La victoire des sociaux-démocrates aux élections législatives du dimanche 28 septembre a été assombrie par la poussée de l’extrême droite, les deux partis populistes ayant pratiquement récolté la majorité au nouveau Parlement.
Selon les résultats préliminaires, le Parti social-démocrate du chancelier Alfred Gusenbauer a vu son score tomber de 35 à 29,7 % alors que son partenaire de coalition, le Parti du peuple (ÖVP, conservateur) est passé de 34 à 25,6 %. Il s’agit de leur plus mauvais résultat depuis la Seconde Guerre mondiale.
Les deux partis au pouvoir formaient un gouvernement de coalition depuis janvier 2007, mais leur alliance s’était effondrée en juillet sur des questions de réforme du système de santé et de traité européen. La tenue d’élections anticipées étaient alors devenue inévitable (EURACTIV 07/07/08).

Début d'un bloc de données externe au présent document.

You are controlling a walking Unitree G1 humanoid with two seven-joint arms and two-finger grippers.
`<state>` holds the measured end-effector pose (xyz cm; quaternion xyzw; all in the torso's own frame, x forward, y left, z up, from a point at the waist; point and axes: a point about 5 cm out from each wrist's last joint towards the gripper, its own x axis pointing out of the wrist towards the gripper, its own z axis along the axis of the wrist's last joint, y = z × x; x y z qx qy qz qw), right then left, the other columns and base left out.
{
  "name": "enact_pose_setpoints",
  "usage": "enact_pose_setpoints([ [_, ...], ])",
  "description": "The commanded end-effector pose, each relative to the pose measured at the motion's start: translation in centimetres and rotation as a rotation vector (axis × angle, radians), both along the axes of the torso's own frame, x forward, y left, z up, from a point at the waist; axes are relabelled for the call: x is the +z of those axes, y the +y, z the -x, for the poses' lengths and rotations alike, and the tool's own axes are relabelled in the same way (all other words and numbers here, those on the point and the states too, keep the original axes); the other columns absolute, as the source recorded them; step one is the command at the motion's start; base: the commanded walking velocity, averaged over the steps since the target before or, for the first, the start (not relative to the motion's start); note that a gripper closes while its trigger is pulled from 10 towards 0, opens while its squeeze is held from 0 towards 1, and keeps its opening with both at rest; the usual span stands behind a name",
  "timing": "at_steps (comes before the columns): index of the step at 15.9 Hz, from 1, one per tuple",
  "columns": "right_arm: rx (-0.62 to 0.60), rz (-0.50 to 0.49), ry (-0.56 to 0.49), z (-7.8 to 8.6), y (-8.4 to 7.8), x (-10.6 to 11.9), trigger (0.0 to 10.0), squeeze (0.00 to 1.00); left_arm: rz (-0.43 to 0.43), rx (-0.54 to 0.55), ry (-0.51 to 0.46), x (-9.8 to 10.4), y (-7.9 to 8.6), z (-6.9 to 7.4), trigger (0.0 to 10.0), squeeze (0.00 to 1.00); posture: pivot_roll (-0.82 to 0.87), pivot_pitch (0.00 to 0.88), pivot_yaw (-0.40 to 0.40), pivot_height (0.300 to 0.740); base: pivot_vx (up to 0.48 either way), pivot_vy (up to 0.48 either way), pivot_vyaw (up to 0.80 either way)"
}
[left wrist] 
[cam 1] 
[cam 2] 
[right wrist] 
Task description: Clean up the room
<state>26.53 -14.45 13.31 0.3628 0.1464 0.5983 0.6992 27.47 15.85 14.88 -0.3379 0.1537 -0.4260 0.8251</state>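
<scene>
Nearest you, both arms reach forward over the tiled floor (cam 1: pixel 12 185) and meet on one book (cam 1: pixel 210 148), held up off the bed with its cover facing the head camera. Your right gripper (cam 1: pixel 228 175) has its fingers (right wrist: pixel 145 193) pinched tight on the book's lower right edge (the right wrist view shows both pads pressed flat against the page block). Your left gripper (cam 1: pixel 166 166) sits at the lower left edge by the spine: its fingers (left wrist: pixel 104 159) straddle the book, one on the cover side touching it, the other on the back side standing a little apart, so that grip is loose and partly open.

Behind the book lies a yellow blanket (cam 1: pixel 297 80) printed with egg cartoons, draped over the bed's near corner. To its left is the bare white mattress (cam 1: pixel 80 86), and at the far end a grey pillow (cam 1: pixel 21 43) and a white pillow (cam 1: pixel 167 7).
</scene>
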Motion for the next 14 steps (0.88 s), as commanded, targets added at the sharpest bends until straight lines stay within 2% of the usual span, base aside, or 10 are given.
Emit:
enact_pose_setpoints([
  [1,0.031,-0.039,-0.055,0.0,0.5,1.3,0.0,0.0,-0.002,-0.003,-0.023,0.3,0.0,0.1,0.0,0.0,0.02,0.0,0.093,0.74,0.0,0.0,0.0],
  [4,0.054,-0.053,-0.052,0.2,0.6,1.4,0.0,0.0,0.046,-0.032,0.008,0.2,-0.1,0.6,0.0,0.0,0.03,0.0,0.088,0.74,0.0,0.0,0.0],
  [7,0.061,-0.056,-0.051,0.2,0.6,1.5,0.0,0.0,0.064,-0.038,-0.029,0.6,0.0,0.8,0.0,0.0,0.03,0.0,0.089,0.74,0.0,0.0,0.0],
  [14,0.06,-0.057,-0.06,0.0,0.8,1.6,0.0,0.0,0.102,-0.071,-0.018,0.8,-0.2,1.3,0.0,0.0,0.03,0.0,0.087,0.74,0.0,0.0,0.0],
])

Les partis d’extrême droite ont profité de ces disputes. Le Parti autrichien de la liberté (FPÖ) de Heinz-Christian Strache est d’ailleurs devenu la troisième force politique du pays, progressant de 11 à 18 % des sièges au nouveau Parlement qui sera instauré suite aux élections. L’Alliance pour l’avenir de l’Autriche (BZÖ), un parti formé par le leader populiste Jörg Haider après une scission avec le FPÖ, a bondi de 4 à 11,5 %.
Avec 29,5 % des voix, les deux partis d’extrême droite détiennent pratiquement une majorité au nouveau Parlement, à égalité avec les sociaux-démocrates. Ils ont axé leur campagne sur la vague xénophobe, M. Strache fustigeant les musulmans et promettant de retirer l’Autriche de l’UE s’il devenait chancelier.
Lors de son apparition de dimanche à la télévision autrichienne, M. Haider a appelé à une coalition de partis d’extrême droite. Les électeurs souhaitent désormais que nous fassions quelque chose pour l’Autriche, a-t-il déclaré, cité par The Independent. Ils ne veulent pas nous voir succomber à l’animosité et nous battre entre nous, a-t-il ajouté.
Werner Faymann, qui a remplacé le chancelier Alfred Gusenbauer à la tête du Parti social-démocrate en début d’année, devrait maintenant former un gouvernement, mais ses choix sont restreints. La plupart des analystes politiques s’accordent à dire qu’une nouvelle grande coalition avec les conservateurs devrait selon toute vraisemblance se dégager.
Lors des élections générales de 1999, l’Autriche avait marqué l’histoire de l’UE lorsque Jörg Haider, alors dirigeant du FPÖ d’extrême droite, avait rejoint le gouvernement en remportant une victoire écrasante. Les chefs d’Etat européens avaient réagi en isolant Vienne diplomatiquement et en menaçant de suspendre les droits de l’Autriche en tant que membre de l’UE (EURACTIV 11/01/06). Ils avaient alors invoqué des manquements sérieux et persistants aux droits fondamentaux. Face à la pression, M. Haider avait abandonné son rôle de président du parti en 2000, formant un nouveau parti, le BZÖ et mettant un terme à l’isolation diplomatique de l’Autriche.